UCGNet: Capsule-Guided GAN for Ultrasound Image Reconstruction from Single-Plane Wave RF Data
Abstract
Purpose: This study aims to improve ultrasound image reconstruction from single-plane wave RF data using Capsule Neural Networks, which can produce comparable image quality to Convolutional Neural Networks while requiring significantly fewer parameters. In addition to reducing model size, the proposed approach preserves clinically important image features and is better suited for real-time implementation in embedded systems with constrained computational resources.

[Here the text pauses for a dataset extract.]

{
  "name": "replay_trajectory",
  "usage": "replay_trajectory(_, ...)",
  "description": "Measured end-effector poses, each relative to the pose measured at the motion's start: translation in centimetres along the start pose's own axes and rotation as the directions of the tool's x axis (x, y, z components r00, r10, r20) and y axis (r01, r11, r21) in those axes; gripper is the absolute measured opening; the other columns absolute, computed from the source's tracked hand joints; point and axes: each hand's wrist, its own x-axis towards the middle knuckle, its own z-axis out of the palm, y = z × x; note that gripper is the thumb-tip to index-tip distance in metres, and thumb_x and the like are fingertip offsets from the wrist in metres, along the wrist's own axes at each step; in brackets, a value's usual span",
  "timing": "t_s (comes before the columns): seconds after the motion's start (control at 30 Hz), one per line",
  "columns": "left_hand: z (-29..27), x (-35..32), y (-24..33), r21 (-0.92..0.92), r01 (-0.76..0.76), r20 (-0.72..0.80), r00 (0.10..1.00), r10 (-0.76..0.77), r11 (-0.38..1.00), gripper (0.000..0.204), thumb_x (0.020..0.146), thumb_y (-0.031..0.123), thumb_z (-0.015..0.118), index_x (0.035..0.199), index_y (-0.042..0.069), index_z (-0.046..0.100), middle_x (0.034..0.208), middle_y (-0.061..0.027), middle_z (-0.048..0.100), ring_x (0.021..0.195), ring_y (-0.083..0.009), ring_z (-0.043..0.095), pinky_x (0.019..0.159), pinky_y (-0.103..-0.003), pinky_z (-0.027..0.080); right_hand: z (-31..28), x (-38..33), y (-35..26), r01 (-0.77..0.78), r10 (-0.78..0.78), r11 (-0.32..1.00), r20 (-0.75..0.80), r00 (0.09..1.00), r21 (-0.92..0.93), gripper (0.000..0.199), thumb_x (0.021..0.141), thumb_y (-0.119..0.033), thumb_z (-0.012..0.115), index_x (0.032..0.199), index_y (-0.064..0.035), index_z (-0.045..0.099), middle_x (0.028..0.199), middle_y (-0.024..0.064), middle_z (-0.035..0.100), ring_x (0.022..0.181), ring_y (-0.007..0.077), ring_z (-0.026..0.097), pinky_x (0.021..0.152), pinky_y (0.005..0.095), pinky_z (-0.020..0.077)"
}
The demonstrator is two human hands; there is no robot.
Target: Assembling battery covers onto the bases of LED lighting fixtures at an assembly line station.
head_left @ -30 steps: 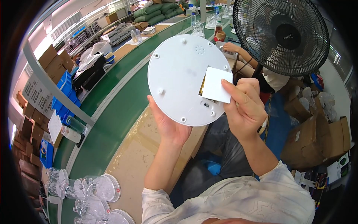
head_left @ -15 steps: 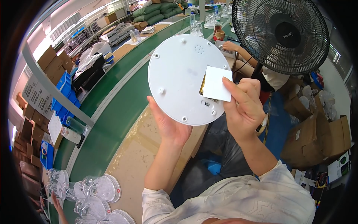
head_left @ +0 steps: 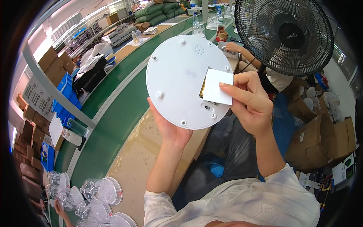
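Observation:
My left hand (head_left: 172, 128) holds a round white plastic base (head_left: 177, 79) from its lower left edge, its underside turned toward me. Small feet, screw holes, a cluster of speaker holes and a little black slide switch (head_left: 207, 108) show on it. Between thumb and fingers, my right hand (head_left: 251, 100) pinches a square white battery cover (head_left: 218, 86) at its right edge. The cover lies tilted over the battery compartment (head_left: 203, 87), leaving a strip of metal contacts exposed on the left. Whether batteries are inside is hidden.
Several clear domes (head_left: 102, 191) stand at the lower left, where another person's hand (head_left: 59, 208) reaches in. A black fan (head_left: 289, 36) rises at the upper right, near a co-worker's arm (head_left: 236, 47). Cardboard boxes (head_left: 314, 140) sit at right. A green conveyor belt (head_left: 109, 125) runs past the brown tabletop (head_left: 132, 159).
The base has shifted slightly left in my left hand. My right hand has changed its grip on the cover, its fingers more extended. The other person's hand at lower left has moved among the domes.

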Motion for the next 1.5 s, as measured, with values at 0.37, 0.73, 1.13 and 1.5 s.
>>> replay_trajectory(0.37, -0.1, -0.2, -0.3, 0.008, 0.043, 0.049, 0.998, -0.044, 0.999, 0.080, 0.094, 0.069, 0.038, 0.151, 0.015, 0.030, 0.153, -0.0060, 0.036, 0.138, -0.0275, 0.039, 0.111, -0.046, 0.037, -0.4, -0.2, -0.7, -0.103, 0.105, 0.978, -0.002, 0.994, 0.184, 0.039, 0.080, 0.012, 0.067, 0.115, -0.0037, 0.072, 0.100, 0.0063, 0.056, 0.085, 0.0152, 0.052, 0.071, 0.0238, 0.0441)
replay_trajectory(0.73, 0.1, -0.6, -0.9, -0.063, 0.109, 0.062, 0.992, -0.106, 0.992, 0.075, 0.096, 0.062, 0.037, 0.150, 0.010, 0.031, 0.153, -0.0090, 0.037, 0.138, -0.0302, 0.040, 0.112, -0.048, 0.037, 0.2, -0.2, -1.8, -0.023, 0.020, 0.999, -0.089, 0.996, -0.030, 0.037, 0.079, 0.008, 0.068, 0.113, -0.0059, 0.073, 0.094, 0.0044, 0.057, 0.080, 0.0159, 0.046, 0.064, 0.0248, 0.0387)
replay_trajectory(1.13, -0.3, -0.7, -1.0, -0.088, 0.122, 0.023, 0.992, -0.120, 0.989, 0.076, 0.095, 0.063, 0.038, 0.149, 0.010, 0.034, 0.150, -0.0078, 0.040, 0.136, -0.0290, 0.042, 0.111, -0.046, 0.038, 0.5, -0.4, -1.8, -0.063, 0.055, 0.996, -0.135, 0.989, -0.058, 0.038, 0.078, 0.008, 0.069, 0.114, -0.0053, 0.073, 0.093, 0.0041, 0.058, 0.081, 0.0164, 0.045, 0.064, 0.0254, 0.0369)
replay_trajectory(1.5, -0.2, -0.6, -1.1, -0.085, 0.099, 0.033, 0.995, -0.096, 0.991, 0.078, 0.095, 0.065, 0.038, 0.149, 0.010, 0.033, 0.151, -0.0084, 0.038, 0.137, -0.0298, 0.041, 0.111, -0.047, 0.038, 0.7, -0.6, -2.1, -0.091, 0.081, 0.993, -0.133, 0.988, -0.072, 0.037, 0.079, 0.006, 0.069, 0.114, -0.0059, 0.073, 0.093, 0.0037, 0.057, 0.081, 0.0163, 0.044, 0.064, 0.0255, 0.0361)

Materials and Methods: We propose a novel ultrasound image reconstruction architecture, UCGNet (U-Caps-GAN Network), which combines Capsule Networks with a Generative Adversarial Network framework. UCGNet reconstructs high-quality B-mode ultrasound images directly from single-plane wave RF data and is evaluated on the Plane-wave Imaging Challenge in Medical Ultrasound (PICMUS) dataset. Capsule Networks play a key role in achieving parameter efficiency by encoding spatial hierarchies through vectorized feature representations. Their dynamic routing mechanism captures part–whole relationships and pose variations, enabling the network to preserve fine structural details essential for diagnostic imaging, without relying on deep, redundant convolutional layers. This makes the proposed architecture particularly well-suited for real-time applications in embedded systems with limited computational resources.
Results: The reconstructed images achieved a mean Signal-to-Noise Ratio (SNR) of 18.45 and a Peak Signal-to-Noise Ratio (PSNR) of 40.92, outperforming the baseline UNet model in terms of image quality. Additionally, UCGNet required about 23% of the training parameters compared to UNet, demonstrating its suitability for real-time applications on resource-constrained devices.
Conclusion: UCGNet provides an efficient and accurate solution for ultrasound image reconstruction from raw RF data. Its improved image fidelity and reduced computational complexity make it a strong candidate for practical use in portable and embedded medical imaging systems.